Article on Perifosone’s Phase 2 trial to be published (NASDAQ:KERX)

KRX-0401 (which is more popularly known by its generic name perifosone) is an anti-cancer drug that has been discovered and developed by Keryx Biopharmaceuticals, Inc. (NASDAQ:KERX). Keryx, which has its headquarters in the New York City, acquires, develops and commercializes pharmaceutical drugs that can cure or improve the conditions of people suffering from fatal diseases, such as renal disease and cancer. The company has recently completed the Phase 2 trial of the drug KRX-0401. On January 29, 2010, the company reported that the results of the Phase 2 trial would be disclosed on an issue of the Clinical Cancer Research. This is a prestigious event for both KRX-401 and Keryx Biopharmaceuticals. The issue is anticipated to be published on February 1, 2010. The article on which the results of the Phase 2 trial are included has been named “Clinical and Translational Studies of a Phase II Trial of the Novel Oral Akt Inhibitor Perifosine in Relapsed or Relapsed/Refractory Waldenstrom’s Macroglobulinemia”. The company has confirmed that the article discusses how KRX-0401 or perifosone – even in absence of any other drug or agent – can be used to treat patients who are currently in the advanced stages of Waldenstrom’s Macroglobulinemia – exactly the objective for which the Phase 2 trial was carried out.

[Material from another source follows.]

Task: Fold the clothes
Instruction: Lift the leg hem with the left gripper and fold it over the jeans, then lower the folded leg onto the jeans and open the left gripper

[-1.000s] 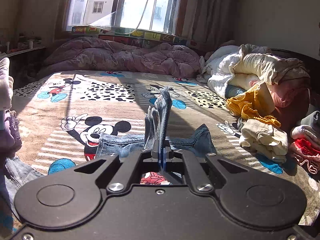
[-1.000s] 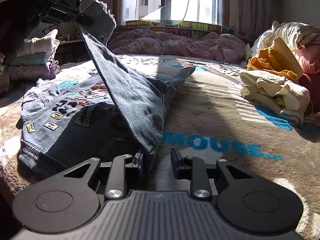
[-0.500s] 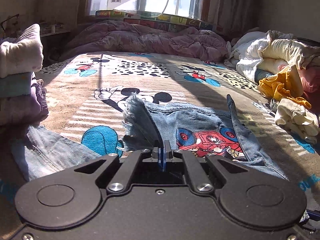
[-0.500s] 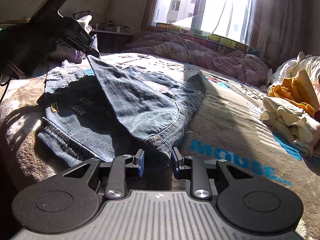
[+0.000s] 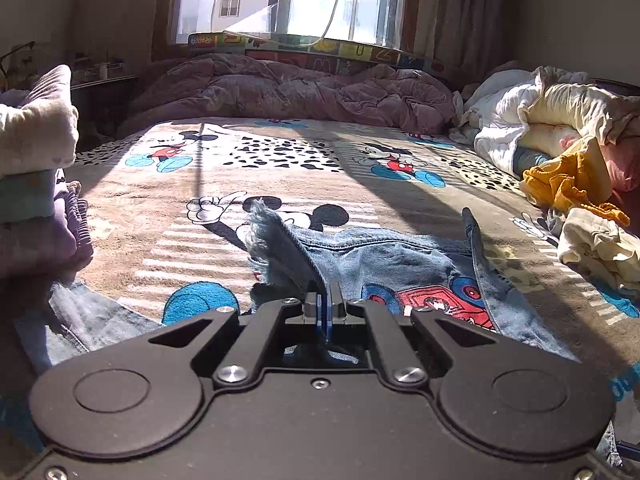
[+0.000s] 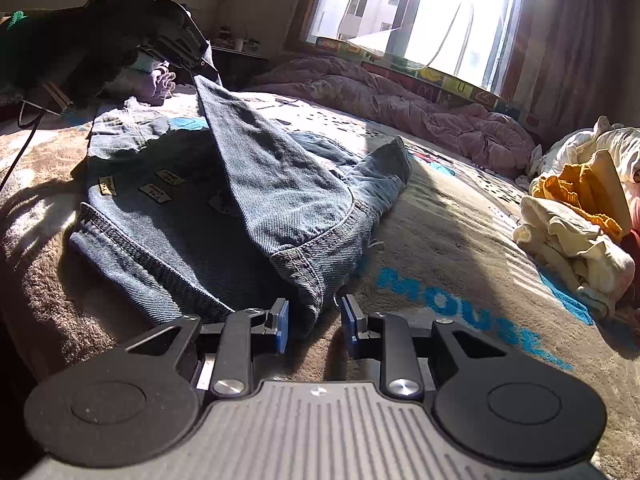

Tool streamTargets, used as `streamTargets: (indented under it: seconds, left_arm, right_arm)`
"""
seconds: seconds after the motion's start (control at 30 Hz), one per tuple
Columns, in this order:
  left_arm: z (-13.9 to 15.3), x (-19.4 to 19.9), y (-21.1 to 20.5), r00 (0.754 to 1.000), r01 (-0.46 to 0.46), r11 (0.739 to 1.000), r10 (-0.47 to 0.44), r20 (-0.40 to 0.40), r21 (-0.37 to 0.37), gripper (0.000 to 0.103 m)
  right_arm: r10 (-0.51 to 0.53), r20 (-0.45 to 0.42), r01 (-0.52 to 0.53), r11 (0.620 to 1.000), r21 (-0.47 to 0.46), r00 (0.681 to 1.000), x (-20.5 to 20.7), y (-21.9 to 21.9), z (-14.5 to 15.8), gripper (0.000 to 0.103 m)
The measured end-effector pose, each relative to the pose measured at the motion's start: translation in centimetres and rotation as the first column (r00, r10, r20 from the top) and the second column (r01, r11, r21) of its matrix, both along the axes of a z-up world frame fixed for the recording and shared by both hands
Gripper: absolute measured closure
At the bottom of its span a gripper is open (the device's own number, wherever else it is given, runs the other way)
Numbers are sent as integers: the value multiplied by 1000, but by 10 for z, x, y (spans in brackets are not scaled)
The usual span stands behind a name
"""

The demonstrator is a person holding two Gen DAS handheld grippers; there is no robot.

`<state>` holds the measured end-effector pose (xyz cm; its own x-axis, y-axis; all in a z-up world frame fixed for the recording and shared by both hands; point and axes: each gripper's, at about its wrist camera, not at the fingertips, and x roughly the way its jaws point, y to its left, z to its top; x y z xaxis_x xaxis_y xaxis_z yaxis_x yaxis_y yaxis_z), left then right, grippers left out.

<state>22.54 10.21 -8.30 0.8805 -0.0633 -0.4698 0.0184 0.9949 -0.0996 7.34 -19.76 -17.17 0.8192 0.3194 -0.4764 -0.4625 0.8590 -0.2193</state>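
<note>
Left gripper (image 5: pixel 325 312) is clamping a frayed sleeve (image 5: pixel 280 248) of the denim jacket (image 6: pixel 192 216), jaws pressed together on the cloth. In the right wrist view the left gripper (image 6: pixel 196 62) is sitting up above the jacket near the bed's left edge, with the sleeve hanging from it in a taut slope down across the jacket body.

Right gripper (image 6: pixel 314 324) is sitting low at the bed's near edge, jaws parted, blue pads (image 6: pixel 282 325) showing. The folded shoulder seam of the jacket is lying between the pads; left pad is just beside the denim, right pad is standing apart from it. Not pinching it.

Jacket is lying flat on the blanket (image 6: pixel 460 240) toward the near-left corner of the bed, back up, small patches visible on it. In the left wrist view a red and blue print on the jacket (image 5: pixel 400 272) is showing, with a second sleeve (image 5: pixel 476 248) standing up on edge toward the right.

Folded stack (image 5: pixel 36 184) is sitting at the left edge. Loose pile of clothes (image 5: pixel 572 184), white, yellow and cream, is lying along the right edge. Purple quilt (image 5: pixel 288 92) is bunched at the far edge under the window (image 5: pixel 288 0).
</note>
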Motion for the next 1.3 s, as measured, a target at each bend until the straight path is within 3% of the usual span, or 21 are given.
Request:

Waldenstrom’s Macroglobulinemia – also called Waldenstorm’s for short – is a type of lymphoproliferative disease. It causes “bone marrow infiltration with lymphoplasmacytic cells, along with an IgM monoclonal gammopathy”. More than 1500 patients in the United States of America alone suffer from this life threatening disease every year. Although many pharmaceutical companies have tried to find a cure for this disease, no company has yet found a drug that could be accepted by the USA’s toughest regulator the Food & Drug Administration (FDA). Often, doctors suggest or prescribe nucleoside analogues, such as chlorambucil (a type of alkylating agent), Rituxan(R) (or rituximab), and Velcade(R) (bortezomib, a type of proteasone inhibitor) for making the conditions of patients better. These drugs do not significantly improve the patients’ conditions. As a result, Keryx Biopharmaceuticals decided to discover and develop a drug that targets the Waldenstrom’s disease. KRX-0401 is the result.

Keryx received in-license for perifosone from Aeterna Zentaris Inc. (Nasdaq: AEZS) to develop and market the drug in the United States, Mexico and Canada. According to the company, KRX-401 (or perifosone) “is a novel, potentially first-in-class, oral anti-cancer agent that inhibits the phosphoinositide 3-kinase (PI3K)/Akt pathway, a key signaling cascade that has been shown to induce cell growth and cell transformation” and “modulates a number of other key signal transduction pathways, including the JNK pathway, which are pathways associated with programmed cell death, cell growth, cell differentiation and cell survival”.

Dr. Irene Ghobrial, who is an Assistant Professor of Medicine at the Dana-Farber Cancer Institute’s Bing Center for Waldenstrom’s Macroglobulinemia, had been responsible the Phase 2 trial that had included 37 patients. While commenting on the Phase 2 trial data, she said:

“Perifosine as a single agent holds great promise in the treatment of patients with relapsed/refractory Waldenstrom’s Macroglobulinemia. Responses were durable and occurred rapidly. The progression-free survival of 12.6 months is considered long compared to other targeted agents used in a similar population such as bortezomib (Velcade(R)), where the median time to progression was reported at 7.9 months. We look forward to further evaluating perifosine’s promise in this disease, either as a single agent or in combination with agents such as rituximab (Rituxan(R)) or bortezomib.”

Everything has so far been very favorable for KRX-0401. KRX-0401 may become the first FDA-approved drug for Waldenstrom’s Macroglobulinemia in the future. Ron Bentsur, who is the company’s Chief Executive Officer, said:

“We are very excited to see this single agent activity of perifosine, which further demonstrates its potential as a targeted agent. This Waldenstrom’s data is of particular interest because, similar to multiple myeloma, Waldenstrom’s is also a bone-marrow-based hematologic tumor. Moreover, Waldenstrom’s represents an unmet medical need for which there are no approved drugs and therefore could potentially provide us with an additional registration strategy for perifosine.”